FIG. 20 is a flowchart of a program for detecting the open / close end of the door based on the door position and the determination of the stop of the door in the embodiment.

[Explanation of symbols]

 DESCRIPTION OF SYMBOLS 1 Control part 2a, 2b Door 4 DC motor 6 Encoder (pulse output means) 10 Motor drive unit 12 Sensor 14 Central processing unit (CPU) 16 Handy terminal 20 Reference pulse generator

Claims (5)

[Claims] A motor for driving the door to open and close; a pulse output unit for outputting a pulse proportional to the amount of movement of the door;
A control unit for controlling the motor based on a pulse output from the pulse output unit, wherein the control unit controls a voltage applied to the motor to reduce the speed of the door. A motor voltage control unit that matches the target speed during operation; and when it is determined that the voltage applied to the motor by the motor voltage control unit exceeds a predetermined voltage value, the door reaches the open / close end. The open / close end detection device of the automatic door device that detects that. 2. A motor that opens and closes a door, a pulse output unit that outputs a pulse proportional to the amount of movement of the door,
A control unit for controlling the motor based on a pulse output from the pulse output unit, wherein the control unit controls a voltage applied to the motor to reduce the speed of the door. Motor voltage control means for matching the target speed during operation, and position determining means for determining that the current door position obtained by counting the pulses matches the previously stored door open or closed position. When the voltage applied to the motor by the motor voltage control means is determined to exceed a predetermined voltage value, and when the position determination means determines that the door position matches the open position or the closed position. An opening / closing end detecting device for an automatic door device for detecting that the door has reached an open end or a closed end. 3. A motor for opening and closing the door, a pulse output unit for outputting a pulse proportional to the amount of movement of the door,
A control unit for controlling the motor based on a pulse output from the pulse output unit, wherein the control unit is configured to control the motor when the cycle of the pulse is longer than a predetermined cycle.
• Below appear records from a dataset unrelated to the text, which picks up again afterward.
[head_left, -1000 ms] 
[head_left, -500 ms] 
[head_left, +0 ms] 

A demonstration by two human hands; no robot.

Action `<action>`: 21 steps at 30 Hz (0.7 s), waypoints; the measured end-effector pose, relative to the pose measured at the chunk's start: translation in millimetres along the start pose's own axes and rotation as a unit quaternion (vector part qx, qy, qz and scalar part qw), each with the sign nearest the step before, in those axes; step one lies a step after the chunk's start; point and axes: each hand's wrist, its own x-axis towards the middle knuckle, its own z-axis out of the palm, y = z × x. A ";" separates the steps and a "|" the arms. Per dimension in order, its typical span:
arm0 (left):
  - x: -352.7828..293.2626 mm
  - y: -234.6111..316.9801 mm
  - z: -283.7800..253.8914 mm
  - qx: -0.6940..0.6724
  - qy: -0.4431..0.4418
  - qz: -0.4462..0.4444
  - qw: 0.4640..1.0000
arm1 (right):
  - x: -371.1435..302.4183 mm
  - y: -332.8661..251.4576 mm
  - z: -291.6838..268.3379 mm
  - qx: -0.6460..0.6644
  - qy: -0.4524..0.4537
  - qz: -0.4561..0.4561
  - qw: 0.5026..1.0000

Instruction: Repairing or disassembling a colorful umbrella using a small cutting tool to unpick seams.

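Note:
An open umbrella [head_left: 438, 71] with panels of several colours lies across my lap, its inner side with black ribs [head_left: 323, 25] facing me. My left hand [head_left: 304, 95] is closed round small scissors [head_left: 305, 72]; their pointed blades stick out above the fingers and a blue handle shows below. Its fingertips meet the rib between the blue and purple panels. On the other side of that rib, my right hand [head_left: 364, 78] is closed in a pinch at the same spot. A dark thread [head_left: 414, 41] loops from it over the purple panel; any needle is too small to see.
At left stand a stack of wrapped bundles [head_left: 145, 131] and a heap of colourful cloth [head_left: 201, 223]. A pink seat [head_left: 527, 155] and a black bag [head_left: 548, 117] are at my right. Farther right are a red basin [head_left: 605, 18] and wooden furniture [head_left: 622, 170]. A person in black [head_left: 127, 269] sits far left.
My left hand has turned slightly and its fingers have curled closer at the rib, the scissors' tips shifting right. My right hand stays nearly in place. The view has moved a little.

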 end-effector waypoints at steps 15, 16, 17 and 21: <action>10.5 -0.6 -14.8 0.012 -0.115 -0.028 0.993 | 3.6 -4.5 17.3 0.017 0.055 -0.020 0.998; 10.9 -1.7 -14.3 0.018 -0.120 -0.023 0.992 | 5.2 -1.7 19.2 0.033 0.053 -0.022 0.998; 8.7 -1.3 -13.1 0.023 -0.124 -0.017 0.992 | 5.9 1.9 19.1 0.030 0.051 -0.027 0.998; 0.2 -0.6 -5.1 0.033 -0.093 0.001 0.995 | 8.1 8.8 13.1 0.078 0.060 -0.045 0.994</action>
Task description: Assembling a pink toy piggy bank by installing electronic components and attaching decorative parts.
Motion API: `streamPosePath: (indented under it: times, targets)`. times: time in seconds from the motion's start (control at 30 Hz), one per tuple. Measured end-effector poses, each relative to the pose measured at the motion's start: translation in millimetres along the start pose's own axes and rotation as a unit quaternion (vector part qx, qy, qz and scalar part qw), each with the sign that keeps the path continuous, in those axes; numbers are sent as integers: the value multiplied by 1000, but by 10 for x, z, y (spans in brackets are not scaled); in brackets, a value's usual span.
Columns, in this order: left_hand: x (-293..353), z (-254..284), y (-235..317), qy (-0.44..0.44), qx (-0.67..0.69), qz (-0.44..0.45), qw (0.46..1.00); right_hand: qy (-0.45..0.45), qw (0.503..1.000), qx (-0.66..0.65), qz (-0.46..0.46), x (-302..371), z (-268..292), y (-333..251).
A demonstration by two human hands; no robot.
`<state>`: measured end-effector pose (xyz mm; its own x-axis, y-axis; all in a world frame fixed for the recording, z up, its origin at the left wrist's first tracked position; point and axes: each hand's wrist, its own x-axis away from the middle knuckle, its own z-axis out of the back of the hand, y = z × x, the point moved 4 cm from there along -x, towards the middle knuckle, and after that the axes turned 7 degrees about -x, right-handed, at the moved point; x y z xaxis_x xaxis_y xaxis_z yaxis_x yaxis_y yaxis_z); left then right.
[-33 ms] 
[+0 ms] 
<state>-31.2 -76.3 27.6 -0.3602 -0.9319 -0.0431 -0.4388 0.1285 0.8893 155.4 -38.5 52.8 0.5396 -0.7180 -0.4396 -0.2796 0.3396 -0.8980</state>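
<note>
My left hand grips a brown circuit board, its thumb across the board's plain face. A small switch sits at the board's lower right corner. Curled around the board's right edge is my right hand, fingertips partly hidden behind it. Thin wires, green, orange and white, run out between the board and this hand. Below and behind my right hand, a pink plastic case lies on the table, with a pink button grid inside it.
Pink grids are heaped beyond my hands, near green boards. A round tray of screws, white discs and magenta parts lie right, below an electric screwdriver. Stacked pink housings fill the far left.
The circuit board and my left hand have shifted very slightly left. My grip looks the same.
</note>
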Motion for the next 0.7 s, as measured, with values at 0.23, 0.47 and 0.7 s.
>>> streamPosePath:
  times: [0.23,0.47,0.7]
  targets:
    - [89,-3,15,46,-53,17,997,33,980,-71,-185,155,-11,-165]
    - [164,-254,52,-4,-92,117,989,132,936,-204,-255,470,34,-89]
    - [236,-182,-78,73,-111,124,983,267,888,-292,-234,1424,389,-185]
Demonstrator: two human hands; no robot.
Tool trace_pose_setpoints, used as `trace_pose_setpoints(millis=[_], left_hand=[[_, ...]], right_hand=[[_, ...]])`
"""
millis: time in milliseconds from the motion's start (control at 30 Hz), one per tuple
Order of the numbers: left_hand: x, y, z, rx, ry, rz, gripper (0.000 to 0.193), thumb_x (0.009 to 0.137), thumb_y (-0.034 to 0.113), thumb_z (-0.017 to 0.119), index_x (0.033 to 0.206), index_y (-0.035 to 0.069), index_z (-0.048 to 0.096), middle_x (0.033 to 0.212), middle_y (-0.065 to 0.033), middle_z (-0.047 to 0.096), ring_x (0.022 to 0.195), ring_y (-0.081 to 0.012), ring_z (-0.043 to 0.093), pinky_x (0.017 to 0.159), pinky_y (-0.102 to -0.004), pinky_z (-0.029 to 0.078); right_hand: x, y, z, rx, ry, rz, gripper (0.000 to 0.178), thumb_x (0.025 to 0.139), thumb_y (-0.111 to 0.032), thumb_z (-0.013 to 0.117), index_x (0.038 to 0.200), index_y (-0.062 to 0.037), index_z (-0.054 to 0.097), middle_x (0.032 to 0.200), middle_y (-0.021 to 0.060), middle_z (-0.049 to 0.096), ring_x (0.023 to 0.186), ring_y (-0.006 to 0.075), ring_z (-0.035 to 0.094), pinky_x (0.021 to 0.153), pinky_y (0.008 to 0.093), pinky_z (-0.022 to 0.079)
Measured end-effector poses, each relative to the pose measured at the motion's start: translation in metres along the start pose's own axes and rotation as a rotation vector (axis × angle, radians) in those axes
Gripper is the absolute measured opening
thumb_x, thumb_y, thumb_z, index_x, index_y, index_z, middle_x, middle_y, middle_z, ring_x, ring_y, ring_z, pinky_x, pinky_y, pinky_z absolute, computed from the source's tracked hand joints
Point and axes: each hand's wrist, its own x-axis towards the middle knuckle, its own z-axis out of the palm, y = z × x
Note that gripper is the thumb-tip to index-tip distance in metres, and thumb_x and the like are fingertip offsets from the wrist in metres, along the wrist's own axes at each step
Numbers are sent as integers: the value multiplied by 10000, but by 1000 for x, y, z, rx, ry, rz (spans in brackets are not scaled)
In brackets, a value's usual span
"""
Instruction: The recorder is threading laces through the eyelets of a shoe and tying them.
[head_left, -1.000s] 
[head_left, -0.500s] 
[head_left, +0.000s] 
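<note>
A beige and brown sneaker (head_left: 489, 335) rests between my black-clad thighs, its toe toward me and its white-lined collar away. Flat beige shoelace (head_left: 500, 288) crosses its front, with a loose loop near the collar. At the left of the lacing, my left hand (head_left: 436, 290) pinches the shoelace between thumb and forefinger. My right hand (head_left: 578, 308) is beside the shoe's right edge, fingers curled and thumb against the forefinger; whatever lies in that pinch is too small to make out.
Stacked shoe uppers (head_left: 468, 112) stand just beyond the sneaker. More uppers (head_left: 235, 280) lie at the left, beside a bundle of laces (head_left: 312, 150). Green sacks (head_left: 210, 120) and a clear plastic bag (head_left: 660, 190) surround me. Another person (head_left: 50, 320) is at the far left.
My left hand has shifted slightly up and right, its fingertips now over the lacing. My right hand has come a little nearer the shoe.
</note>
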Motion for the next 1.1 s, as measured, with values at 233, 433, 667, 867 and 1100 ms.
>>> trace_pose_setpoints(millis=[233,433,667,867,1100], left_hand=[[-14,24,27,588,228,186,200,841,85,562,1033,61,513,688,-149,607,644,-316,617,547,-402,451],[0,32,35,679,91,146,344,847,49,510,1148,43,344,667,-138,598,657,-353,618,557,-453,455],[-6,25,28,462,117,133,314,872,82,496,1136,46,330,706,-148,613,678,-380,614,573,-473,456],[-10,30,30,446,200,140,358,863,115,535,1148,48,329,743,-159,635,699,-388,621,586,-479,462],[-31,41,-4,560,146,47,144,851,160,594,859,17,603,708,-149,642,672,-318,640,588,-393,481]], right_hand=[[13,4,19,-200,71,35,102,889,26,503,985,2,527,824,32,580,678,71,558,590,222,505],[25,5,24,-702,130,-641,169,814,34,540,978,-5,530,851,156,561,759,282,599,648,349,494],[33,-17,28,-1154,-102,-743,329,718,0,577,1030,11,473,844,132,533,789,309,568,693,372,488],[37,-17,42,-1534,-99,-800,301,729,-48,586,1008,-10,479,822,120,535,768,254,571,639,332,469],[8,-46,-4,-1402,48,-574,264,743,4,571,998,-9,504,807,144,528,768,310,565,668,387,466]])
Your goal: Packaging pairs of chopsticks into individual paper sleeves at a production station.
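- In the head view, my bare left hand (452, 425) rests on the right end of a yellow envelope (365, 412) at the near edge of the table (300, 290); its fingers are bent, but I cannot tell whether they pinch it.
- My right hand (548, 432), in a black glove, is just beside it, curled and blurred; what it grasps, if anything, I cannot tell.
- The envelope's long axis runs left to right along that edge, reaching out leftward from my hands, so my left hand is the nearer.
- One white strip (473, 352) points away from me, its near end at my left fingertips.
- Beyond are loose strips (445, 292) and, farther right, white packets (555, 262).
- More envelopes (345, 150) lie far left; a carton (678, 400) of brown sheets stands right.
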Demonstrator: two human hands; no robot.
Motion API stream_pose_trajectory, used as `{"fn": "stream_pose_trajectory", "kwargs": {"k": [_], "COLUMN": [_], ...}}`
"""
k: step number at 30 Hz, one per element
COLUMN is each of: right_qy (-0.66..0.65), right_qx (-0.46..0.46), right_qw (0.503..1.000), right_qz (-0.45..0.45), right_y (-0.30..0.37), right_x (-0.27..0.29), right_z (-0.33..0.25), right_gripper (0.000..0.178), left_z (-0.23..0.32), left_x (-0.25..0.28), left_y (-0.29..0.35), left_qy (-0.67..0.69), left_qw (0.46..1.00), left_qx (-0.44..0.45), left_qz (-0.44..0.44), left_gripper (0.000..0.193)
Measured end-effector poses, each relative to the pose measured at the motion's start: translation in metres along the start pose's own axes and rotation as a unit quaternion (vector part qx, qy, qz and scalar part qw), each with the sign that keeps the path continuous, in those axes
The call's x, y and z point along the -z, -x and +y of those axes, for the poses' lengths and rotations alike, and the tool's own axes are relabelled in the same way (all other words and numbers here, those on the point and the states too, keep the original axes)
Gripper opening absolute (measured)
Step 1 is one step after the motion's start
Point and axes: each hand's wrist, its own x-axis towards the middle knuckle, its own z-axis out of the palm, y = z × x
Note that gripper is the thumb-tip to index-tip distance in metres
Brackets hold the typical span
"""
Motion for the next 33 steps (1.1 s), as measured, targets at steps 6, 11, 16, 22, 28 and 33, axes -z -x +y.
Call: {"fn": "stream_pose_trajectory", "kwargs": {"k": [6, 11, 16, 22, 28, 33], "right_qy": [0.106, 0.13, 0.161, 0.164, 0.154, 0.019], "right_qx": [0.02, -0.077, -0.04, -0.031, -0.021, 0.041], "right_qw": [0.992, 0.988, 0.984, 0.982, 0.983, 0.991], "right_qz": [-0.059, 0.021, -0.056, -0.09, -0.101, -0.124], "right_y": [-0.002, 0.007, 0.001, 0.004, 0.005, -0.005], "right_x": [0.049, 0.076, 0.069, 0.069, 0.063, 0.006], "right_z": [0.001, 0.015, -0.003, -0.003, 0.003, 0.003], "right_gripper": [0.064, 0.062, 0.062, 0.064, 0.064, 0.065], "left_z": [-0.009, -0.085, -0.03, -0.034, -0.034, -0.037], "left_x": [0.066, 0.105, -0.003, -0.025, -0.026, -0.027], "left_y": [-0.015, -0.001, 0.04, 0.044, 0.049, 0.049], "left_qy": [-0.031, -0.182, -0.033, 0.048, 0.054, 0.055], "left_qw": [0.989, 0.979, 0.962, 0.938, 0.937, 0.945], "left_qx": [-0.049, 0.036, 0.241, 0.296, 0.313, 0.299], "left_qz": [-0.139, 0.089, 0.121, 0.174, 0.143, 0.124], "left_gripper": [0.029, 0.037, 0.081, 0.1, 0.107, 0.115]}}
Stop determination means for determining that the door has stopped; motor voltage control means for controlling the voltage applied to the motor to match the speed of the door with a target speed during low-speed operation; When it is determined that the door has stopped, and when it is determined that the voltage applied to the motor by the motor voltage control means has exceeded a predetermined voltage value, it is detected that the door has reached the open / close end. Open / close end detection device for automatic door devices. A motor for driving the door to open and close; a pulse output unit for outputting a pulse proportional to the amount of movement of the door;
A control unit for controlling the motor based on a pulse output from the pulse output unit, wherein the control unit is configured to control the motor when the cycle of the pulse is longer than a predetermined cycle. Stop judgment means for judging that the door has stopped, and position judgment means for judging that the current door position obtained by counting the pulses corresponds to a previously stored open position or closed position of the door. When the stop judging means judges that the door has stopped, and when the position judging means judges that the door position matches the open position or the closed position, the door reaches the open end or the closed end. Open / close end detection device of automatic door device that detects that 5. The position determining means, when the door position obtained by counting the pulse is within a predetermined allowable range of the open position or the closed position of the door, the door position is determined by the open position or the open position. The open / close end detecting device for an automatic door device according to claim 2, wherein it is determined that the position coincides with the closed position.